Background Noise: Hands Down, Dashboard Confessional
Last website visited: i forget.
Mood: distracted, horny, worried (separate issues)
Right now i want... to be able to focus

i'm so distracted this morning. without being unnecissarily graphic, i can't concentrate, and it's driving me nuts. i haven't had sex in 4 months, and let's just say i'm well aware of that fact. damnit.

it wouldn't be so much of a problem if i wasn't keeping me from being as productive at work as i want to be. i just feel like the last 2 weeks, i've had so many distractions (of different natures, get your minds out of the gutter, lord knows i'm trying) that i haven't been getting as much done as i have ment to. the problem with this charming problem is, i'm not getting as much work done as i need to to be on schedule. and now that i'm working at a real job with real deadlines and real deliverables i don't get to be distracted. i need to be productive. and for the life of me i can't seem to focus.

i had strange dreams last night. strange in their normalness, strange in how i reacted to some very simple wants, simple images, of very complex issues. i don't remember everything, just that at some point, i was in that park in the foothills watching the sunset with strong arms around me, leaning back and relaxing and enjoying just being there, with whoever was sitting behind me; i remember feeling safe, and comfortable, and loved and clear headed. i was trying to think of the last time i felt that way, when there was someone actually there holding me that way.

it's been too long.

it's a beautiful day. it will be a beautiful night. there's a beer bash tonight, i don't know if i'll go down for it. i want to see a movie or something tonight, go out, be around people.

i read 2 trashy, girly, novels last night. [side note: my mother would be very disappointed with my improper use of numbers today instead of writing out their names, i just noticed that. i'm not going to change anything, just noted for the record]. anyways,... wait. nope, sorry, changing my mind, i'm not going to write about this, the whole friggen point was to distract me, get me thinking about something else.

my boss is back from las vegas (NAB). we're going to have a team meeting monday to discuss our progress, and i... i'm worried that i won't have enough finished to make him happy. now, i don't actually know how much i need to have done to make him happy, but i'm worried i won't have enough done to make ME happy. i don't know what evan's been working on, or how far he's gotten, and i know we both have our moments and afternoons when we just seem to goof off and stare blankly into space, but.... this is what i want to do. i love being here. i love my job. i don't like feeling worried about keeping it. i'm sure that won't actually be an issue at this meeting, i just....

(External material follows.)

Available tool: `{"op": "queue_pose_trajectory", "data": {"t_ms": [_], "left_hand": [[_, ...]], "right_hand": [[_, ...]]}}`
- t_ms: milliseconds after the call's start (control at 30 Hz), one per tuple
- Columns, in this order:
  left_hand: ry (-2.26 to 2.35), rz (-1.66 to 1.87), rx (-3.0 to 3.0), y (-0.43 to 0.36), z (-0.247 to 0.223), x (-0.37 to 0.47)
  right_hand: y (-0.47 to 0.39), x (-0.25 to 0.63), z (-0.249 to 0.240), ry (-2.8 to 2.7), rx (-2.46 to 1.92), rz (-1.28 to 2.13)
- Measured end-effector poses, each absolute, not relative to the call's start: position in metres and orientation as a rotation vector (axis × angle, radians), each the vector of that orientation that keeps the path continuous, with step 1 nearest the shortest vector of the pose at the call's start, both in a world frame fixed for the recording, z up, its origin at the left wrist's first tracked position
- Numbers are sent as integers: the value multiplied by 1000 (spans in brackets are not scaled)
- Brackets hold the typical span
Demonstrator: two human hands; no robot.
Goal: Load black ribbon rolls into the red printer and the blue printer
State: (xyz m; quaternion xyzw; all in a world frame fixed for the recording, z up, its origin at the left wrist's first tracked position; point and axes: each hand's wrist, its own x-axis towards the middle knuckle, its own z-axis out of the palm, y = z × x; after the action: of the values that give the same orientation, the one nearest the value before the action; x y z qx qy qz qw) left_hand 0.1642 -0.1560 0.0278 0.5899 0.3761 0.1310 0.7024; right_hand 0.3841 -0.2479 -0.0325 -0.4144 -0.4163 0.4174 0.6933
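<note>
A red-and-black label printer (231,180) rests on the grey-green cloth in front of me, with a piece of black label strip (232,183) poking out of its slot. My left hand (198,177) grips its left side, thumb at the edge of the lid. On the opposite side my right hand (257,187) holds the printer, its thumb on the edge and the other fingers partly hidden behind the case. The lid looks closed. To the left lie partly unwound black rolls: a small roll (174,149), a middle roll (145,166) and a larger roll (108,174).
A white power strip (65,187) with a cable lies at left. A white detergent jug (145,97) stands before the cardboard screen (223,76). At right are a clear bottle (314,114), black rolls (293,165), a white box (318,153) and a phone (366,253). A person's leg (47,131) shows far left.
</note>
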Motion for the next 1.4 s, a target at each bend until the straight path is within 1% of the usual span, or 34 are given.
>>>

i don't like disappointing people.

i've never disappointed my boss. i know i will, at somepoint. but he works so hard, i want to help. i've been here long enough that i feel i SHOULD be helping more than i have, simply because i'm at a place where i finally understand how the pieces of our project fit together. i have a greater understanding of how the code works, and interacts, and how my changes affect that.

i want to sing. i have these songs in my head, i just need to belt them out and... maybe then that will be one more desire sated. i feel like i could run a marathon right now. drive all day. go do something spontaneous and ....

what the hell am i running on about.

:) sorry guys. i don't get like this often. it's almost lunch, maybe i'll drive somewhere, clear my head, and come back. that just might help.

as long as i don't do something stupid, like go sleep with kevin. ha. stupid, stupid, stupid. that's right, dan. girls can be really really dumb sometimes, and the bitch is, we know it. or at least, i do.

and then i go and do it anyways.

[ps -- sorry kev, that doesn't mean i'm going to come jump you.]